Task to complete:
In the records below, find the line containing "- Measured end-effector", then print it and every following line exactly, through the last, without pictures.

● ● ● ● ● ● ●

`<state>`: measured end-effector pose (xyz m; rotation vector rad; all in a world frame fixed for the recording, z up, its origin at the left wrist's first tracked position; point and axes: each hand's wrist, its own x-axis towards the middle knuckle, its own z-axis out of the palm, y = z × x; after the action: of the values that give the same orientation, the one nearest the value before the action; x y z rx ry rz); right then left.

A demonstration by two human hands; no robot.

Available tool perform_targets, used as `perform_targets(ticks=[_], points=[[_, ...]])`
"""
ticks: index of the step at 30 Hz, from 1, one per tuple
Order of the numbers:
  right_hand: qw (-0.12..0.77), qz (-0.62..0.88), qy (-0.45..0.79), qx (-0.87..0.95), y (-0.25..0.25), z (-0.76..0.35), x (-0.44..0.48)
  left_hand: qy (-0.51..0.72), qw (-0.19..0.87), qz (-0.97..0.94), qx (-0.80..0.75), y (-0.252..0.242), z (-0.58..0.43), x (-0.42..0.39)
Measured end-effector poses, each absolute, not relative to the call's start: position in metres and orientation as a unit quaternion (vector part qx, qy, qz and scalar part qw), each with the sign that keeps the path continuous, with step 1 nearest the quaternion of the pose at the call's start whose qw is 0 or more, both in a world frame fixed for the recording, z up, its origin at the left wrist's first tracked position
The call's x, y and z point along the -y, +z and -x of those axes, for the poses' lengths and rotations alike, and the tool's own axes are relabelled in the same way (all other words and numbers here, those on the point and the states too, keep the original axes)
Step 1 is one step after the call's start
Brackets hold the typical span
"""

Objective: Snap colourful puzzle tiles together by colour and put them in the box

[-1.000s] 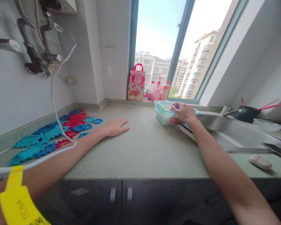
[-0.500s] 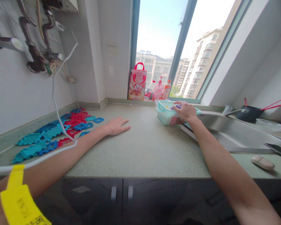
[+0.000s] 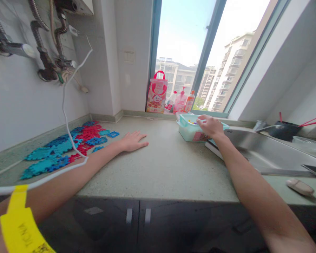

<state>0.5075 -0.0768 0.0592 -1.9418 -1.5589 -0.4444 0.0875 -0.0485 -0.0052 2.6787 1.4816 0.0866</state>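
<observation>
My left hand (image 3: pixel 133 141) lies flat on the countertop, palm down with fingers spread, holding nothing. Beside that forearm is a spread of interlocking plastic pieces, with red pieces (image 3: pixel 88 132), blue pieces (image 3: pixel 97 140) and teal pieces (image 3: pixel 39 165). My right hand (image 3: pixel 211 125) reaches over the near right rim of a mint-green plastic bin (image 3: pixel 187 133). Its fingers are bent but loosely apart, and their tips dip inside. Small yellow and purple pieces (image 3: pixel 192 122) show in the bin by the fingertips; the rest of its contents is hidden.
To the right are a steel sink (image 3: pixel 263 151), a faucet (image 3: pixel 268 127), a black pot (image 3: pixel 283 130) and a pale computer mouse (image 3: pixel 300 187). A pink bag (image 3: pixel 157 95) and bottles (image 3: pixel 180 102) stand at the window. A white cable (image 3: pixel 65 105) crosses my left forearm.
The view has shifted slightly. My right hand remains at the bin, its fingers a little lower, and less purple shows beneath them. My left hand stays flat on the counter.
</observation>
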Motion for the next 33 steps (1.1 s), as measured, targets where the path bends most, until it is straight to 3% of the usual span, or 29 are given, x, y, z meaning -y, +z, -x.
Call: perform_targets(ticks=[7, 13, 18, 22, 24, 29, 33], points=[[0.336, 0.698, -0.233, 0.588, 0.057, -0.501, 0.077, 0.025, 0.048, -0.871, -0.488, -0.004, -0.087, 0.05], [0.41, 0.481, -0.314, 0.708, 0.054, -0.458, 0.083, 0.023, 0.042, -0.873, -0.486, 0.0, -0.089, 0.058], [0.337, 0.334, -0.264, 0.84, 0.022, -0.407, 0.089, 0.038, 0.0, -0.859, -0.51, 0.051, -0.073, 0.074], [0.243, 0.27, -0.208, 0.908, -0.006, -0.39, 0.076, 0.172, 0.123, -0.843, -0.495, 0.088, -0.023, 0.101], [0.234, 0.267, -0.19, 0.915, -0.012, -0.392, 0.069, 0.187, 0.118, -0.841, -0.494, 0.084, 0.014, 0.118], [0.264, 0.272, -0.158, 0.912, -0.011, -0.401, 0.06, 0.086, -0.053, -0.798, -0.594, 0.031, 0.115, 0.154], [0.248, 0.284, -0.14, 0.916, -0.012, -0.396, 0.061, 0.032, -0.078, -0.758, -0.646, 0.007, 0.165, 0.158]])
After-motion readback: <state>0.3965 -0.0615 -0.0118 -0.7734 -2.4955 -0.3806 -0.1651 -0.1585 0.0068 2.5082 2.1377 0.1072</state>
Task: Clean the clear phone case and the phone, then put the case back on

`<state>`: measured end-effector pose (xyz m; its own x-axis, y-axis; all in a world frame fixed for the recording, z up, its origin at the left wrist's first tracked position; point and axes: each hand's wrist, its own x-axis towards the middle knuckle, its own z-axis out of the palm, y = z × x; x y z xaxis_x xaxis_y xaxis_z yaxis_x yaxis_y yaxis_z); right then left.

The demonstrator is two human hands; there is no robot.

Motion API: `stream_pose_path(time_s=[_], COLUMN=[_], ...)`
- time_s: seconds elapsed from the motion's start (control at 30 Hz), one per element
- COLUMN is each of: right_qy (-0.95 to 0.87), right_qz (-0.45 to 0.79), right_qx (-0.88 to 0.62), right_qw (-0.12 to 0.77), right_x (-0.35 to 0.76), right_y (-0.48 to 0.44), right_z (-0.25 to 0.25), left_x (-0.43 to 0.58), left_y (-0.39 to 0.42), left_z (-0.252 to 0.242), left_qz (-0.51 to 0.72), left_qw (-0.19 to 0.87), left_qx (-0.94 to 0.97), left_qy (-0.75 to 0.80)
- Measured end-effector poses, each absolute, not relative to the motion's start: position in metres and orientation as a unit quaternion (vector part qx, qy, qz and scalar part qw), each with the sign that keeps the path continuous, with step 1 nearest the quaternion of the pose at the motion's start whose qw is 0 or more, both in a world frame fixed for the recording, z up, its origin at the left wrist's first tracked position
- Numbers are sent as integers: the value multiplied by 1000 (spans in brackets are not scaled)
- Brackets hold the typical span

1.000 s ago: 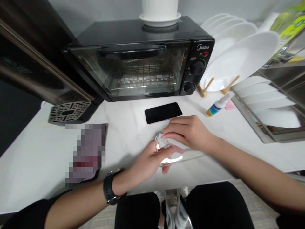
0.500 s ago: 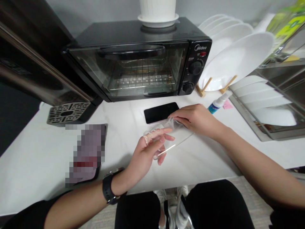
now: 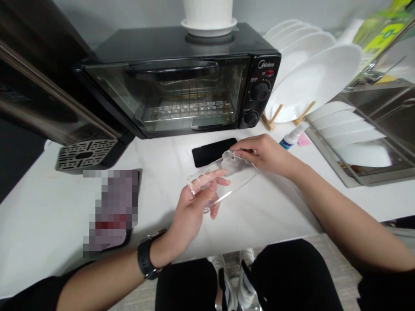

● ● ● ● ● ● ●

Written response:
- Measured end-effector poses, each absolute, not relative to the motion's start: position in metres and orientation as a unit quaternion (vector part qx, qy, qz and scalar part qw), each with the sign that keeps the path continuous, with step 1 nearest the quaternion of the pose at the motion's start whose qw is 0 or more, both in a world frame fixed for the recording, z up, its origin at the left wrist's first tracked position
- Numbers are sent as integers: the value multiplied by 1000 (spans in brackets are not scaled)
- Brackets hold the typical span

1.000 s ago: 
0.500 s ago: 
now: 

This exercise has no more to it.